**THE TASK**
In the data that follows, find the line containing "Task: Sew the"; then quote that line and every line after it, exactly, through the last one.

· · ·

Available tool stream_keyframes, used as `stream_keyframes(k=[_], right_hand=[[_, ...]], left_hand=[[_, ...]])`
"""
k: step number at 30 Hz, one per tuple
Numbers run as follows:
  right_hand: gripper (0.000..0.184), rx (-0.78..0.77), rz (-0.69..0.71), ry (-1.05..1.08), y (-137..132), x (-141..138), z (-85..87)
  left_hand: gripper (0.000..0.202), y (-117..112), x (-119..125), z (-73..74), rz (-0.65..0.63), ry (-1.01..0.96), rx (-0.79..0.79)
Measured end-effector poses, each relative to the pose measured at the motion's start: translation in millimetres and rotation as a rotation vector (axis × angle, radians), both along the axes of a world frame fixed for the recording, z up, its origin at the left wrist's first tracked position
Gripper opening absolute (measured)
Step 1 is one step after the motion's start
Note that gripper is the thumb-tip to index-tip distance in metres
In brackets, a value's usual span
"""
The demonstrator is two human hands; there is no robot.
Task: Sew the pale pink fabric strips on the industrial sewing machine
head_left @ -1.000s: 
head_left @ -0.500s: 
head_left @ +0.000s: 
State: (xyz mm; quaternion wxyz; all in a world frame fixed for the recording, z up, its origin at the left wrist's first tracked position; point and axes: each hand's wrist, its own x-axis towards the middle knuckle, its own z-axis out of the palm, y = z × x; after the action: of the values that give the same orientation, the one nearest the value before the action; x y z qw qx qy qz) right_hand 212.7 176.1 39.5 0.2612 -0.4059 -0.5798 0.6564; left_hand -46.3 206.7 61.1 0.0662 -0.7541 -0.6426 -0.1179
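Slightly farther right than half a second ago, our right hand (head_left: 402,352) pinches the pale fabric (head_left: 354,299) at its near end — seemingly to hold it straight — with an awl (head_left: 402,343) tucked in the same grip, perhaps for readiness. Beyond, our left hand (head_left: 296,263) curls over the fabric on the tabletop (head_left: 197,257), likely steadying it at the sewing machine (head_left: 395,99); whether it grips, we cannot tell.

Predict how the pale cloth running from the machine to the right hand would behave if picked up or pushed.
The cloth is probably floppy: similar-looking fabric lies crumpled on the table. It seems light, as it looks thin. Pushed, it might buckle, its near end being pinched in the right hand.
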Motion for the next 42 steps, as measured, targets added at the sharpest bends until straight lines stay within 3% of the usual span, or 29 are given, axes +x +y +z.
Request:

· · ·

**PROBLEM SOLUTION**
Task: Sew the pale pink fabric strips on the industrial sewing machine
head_left @ -1.000s: 
head_left @ -0.500s: 
head_left @ +0.000s: 
State: (xyz mm; quaternion wxyz; all in a world frame fixed for the recording, z up, its origin at the left wrist's first tracked position; point and axes: each hand's wrist, its own x-axis towards the middle knuckle, its own z-axis out of the palm, y = z × x; after the action: of the values that give the same orientation, the one nearest the value before the action; x y z qw qx qy qz) right_hand 212.7 176.1 39.5 0.2612 -0.4059 -0.5798 0.6564; left_hand -46.3 206.7 61.1 0.0662 -0.7541 -0.6426 -0.1179
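Slightly farther right than half a second ago, our right hand (head_left: 402,352) pinches the pale fabric (head_left: 354,299) at its near end — seemingly to hold it straight — with an awl (head_left: 402,343) tucked in the same grip, perhaps for readiness. Beyond, our left hand (head_left: 296,263) curls over the fabric on the tabletop (head_left: 197,257), likely steadying it at the sewing machine (head_left: 395,99); whether it grips, we cannot tell.

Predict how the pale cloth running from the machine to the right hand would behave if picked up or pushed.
The cloth is probably floppy: similar-looking fabric lies crumpled on the table. It seems light, as it looks thin. Pushed, it might buckle, its near end being pinched in the right hand.
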Motion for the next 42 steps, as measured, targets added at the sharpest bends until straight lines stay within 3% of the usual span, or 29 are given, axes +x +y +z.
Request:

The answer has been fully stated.